* [WORK REQUEST] Leaving the pictures aside, reproduce the data in full and word for word.

* [PROVIDED DATA]
= = = = =

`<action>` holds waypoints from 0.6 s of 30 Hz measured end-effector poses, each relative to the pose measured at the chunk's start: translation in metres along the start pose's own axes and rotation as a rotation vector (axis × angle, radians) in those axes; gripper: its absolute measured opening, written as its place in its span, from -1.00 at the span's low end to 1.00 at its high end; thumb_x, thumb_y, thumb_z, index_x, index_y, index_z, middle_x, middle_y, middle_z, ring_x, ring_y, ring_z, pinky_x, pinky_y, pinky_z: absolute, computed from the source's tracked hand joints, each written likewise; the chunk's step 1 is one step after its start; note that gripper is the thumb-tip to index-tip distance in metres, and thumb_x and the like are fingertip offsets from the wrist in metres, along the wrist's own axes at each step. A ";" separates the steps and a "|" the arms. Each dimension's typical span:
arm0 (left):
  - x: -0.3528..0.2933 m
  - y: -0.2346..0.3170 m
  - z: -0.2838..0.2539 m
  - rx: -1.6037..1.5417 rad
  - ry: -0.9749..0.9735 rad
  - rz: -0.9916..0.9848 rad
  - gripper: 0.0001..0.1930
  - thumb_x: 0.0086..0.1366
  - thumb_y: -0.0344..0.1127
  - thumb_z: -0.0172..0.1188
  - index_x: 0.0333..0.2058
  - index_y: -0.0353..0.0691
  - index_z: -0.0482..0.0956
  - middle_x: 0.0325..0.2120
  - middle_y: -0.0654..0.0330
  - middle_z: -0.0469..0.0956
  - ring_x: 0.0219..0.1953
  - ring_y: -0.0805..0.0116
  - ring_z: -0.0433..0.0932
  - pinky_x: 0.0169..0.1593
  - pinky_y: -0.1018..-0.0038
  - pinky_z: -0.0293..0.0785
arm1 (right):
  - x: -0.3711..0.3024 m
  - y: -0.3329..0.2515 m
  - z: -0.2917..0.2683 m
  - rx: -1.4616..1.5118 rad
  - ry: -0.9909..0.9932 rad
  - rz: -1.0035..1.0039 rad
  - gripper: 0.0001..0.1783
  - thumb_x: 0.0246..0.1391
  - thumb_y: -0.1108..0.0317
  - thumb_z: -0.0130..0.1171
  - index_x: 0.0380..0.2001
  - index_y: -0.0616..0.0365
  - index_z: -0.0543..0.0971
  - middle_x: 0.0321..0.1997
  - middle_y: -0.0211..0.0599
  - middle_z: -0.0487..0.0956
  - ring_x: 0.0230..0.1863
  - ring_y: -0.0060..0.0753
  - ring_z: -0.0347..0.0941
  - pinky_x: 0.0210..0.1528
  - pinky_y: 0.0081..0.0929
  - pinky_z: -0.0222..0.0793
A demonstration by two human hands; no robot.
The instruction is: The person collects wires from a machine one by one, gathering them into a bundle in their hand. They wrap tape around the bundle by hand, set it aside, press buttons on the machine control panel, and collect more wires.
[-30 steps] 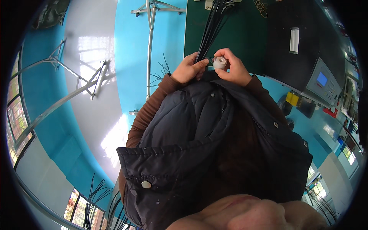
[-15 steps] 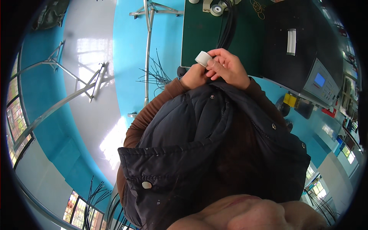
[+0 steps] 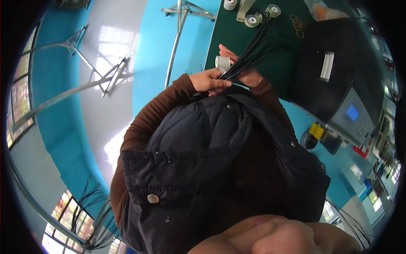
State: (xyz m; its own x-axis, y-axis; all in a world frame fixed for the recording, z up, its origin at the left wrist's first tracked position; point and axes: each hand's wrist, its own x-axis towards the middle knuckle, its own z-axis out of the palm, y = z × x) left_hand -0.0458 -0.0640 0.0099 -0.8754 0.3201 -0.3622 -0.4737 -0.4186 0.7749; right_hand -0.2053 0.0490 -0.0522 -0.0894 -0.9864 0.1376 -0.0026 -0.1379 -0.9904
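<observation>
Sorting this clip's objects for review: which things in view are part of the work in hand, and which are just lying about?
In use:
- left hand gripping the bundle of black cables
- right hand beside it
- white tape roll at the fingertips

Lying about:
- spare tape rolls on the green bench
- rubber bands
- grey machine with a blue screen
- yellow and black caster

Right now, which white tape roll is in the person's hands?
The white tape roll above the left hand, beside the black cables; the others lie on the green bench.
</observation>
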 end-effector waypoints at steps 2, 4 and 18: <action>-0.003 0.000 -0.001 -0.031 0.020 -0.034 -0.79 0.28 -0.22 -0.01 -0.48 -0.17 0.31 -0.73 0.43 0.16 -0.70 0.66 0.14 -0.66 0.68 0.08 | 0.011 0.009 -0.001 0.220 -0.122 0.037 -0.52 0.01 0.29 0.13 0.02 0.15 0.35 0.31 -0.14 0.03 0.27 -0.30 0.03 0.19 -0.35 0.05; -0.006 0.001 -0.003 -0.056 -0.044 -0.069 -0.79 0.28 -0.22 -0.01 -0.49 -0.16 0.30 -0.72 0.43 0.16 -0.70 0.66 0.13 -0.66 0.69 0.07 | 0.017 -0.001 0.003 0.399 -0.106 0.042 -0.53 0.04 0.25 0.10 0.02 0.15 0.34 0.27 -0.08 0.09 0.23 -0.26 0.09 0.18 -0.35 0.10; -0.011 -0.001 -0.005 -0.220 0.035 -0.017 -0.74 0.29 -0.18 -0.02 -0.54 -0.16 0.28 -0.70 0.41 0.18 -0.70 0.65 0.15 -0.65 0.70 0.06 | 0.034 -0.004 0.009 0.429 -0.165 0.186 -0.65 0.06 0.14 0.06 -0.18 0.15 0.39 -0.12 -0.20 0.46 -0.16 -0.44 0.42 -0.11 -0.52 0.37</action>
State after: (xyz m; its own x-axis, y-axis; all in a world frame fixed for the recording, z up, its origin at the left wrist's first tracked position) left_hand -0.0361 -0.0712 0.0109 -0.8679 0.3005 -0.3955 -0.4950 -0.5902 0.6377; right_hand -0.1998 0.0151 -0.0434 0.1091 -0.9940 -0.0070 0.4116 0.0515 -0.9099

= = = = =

* [RESULT FOR THIS TASK]
`<action>` holds waypoints from 0.6 s of 30 Hz measured end-effector poses, each relative to the pose measured at the chunk's start: translation in metres along the start pose's own axes and rotation as a rotation vector (axis × angle, radians) in those axes; gripper: its absolute measured opening, written as its place in its span, from -1.00 at the span's low end to 1.00 at its high end; thumb_x, thumb_y, thumb_z, index_x, index_y, index_z, middle_x, middle_y, middle_z, ring_x, ring_y, ring_z, pinky_x, pinky_y, pinky_z: absolute, computed from the source's tracked hand joints, each written likewise; the chunk's step 1 is one step after its start; note that gripper is the thumb-tip to index-tip distance in metres, and thumb_x and the like are fingertip offsets from the wrist in metres, along the wrist's own axes at each step. A ";" separates the steps and a "|" the arms. Each dimension's typical span:
arm0 (left):
  - x: -0.3528..0.2933 m
  - y: -0.2346..0.3170 m
  - z: -0.2838..0.2539 m
  - rx: -1.6037..1.5417 rad
  - ry: -0.9749..0.9735 rad
  - rz: -0.9916..0.9848 rad
  - gripper: 0.0001..0.1930
  - thumb_x: 0.0086..0.1366
  - thumb_y: -0.0344..0.1127
  - thumb_z: -0.0172..0.1188
  - index_x: 0.0333..0.2058
  - index_y: -0.0353..0.0691
  - index_z: -0.0482..0.0956
  - middle_x: 0.0325..0.2120
  - middle_y: -0.0654..0.0330
  - middle_z: -0.0469..0.0956
  - ring_x: 0.0219..0.1953
  - ring_y: -0.0805..0.0116
  - ring_z: -0.0433..0.0932
  - pinky_x: 0.0169..0.1593
  - pinky_y: -0.1018..-0.0038
  - pinky_z: -0.0293..0.0785
arm1 (right):
  - x: -0.3711..0.3024 m
  - y: -0.3329..0.2515 m
  - z: -0.2917..0.2683 m
  - rx: -1.4616..1.5118 rad
  - ry: -0.9909..0.9932 rad
  - rz: -1.0035..1.0039 rad
  - gripper: 0.0001..0.1783
  - thumb_x: 0.0246..0.1391
  - thumb_y: -0.1108..0.0317
  - thumb_z: -0.0130..0.1171
  - index_x: 0.0380..0.2001
  - index_y: -0.0616..0.0365
  - index_z: -0.0543..0.0971
  - middle_x: 0.0321..0.1997
  - middle_y: -0.0211..0.0599
  - middle_z: -0.0487..0.0956
  - ring_x: 0.0230..0.1863
  - ring_y: -0.0060..0.0753
  - ring_z: -0.0347..0.0941
  - pinky_x: 0.0210..0.1528
  - pinky_y: 0.0081..0.0929
  - pinky_z: -0.0222..0.0793
A demonstration by two human hands; no robot.
The instruction is: The person collects wires from a machine one by one, gathering them into a bundle in their hand. They wrap tape around the bundle by hand, set it aside, press buttons on the machine control panel, and collect more wires.
[-30 steps] 
[-15 steps] 
[+0 steps] 
State: (xyz m; its own x-axis, y-axis; all in a world frame fixed for the recording, z up, its origin at the left wrist's first tracked position; point and axes: each hand's wrist, its own x-axis towards the middle knuckle, its own z-axis out of the palm, y = z × x) left_hand -0.0458 -0.0640 0.0099 -0.8754 0.3201 -0.3622 -0.4737 -0.4186 0.7749; right_hand -0.2053 0.0490 -0.0522 -0.0894 -0.9864 0.1376 -0.0026 -0.1379 -0.9904
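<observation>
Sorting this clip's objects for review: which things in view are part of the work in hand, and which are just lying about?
In use:
- left hand gripping the bundle of black cables
- right hand beside it
- white tape roll at the fingertips

Lying about:
- spare tape rolls on the green bench
- rubber bands
- grey machine with a blue screen
- yellow and black caster

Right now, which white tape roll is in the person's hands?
The white tape roll above the left hand, beside the black cables; the others lie on the green bench.
</observation>
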 end-effector waypoints at steps 2, 4 and 18: <action>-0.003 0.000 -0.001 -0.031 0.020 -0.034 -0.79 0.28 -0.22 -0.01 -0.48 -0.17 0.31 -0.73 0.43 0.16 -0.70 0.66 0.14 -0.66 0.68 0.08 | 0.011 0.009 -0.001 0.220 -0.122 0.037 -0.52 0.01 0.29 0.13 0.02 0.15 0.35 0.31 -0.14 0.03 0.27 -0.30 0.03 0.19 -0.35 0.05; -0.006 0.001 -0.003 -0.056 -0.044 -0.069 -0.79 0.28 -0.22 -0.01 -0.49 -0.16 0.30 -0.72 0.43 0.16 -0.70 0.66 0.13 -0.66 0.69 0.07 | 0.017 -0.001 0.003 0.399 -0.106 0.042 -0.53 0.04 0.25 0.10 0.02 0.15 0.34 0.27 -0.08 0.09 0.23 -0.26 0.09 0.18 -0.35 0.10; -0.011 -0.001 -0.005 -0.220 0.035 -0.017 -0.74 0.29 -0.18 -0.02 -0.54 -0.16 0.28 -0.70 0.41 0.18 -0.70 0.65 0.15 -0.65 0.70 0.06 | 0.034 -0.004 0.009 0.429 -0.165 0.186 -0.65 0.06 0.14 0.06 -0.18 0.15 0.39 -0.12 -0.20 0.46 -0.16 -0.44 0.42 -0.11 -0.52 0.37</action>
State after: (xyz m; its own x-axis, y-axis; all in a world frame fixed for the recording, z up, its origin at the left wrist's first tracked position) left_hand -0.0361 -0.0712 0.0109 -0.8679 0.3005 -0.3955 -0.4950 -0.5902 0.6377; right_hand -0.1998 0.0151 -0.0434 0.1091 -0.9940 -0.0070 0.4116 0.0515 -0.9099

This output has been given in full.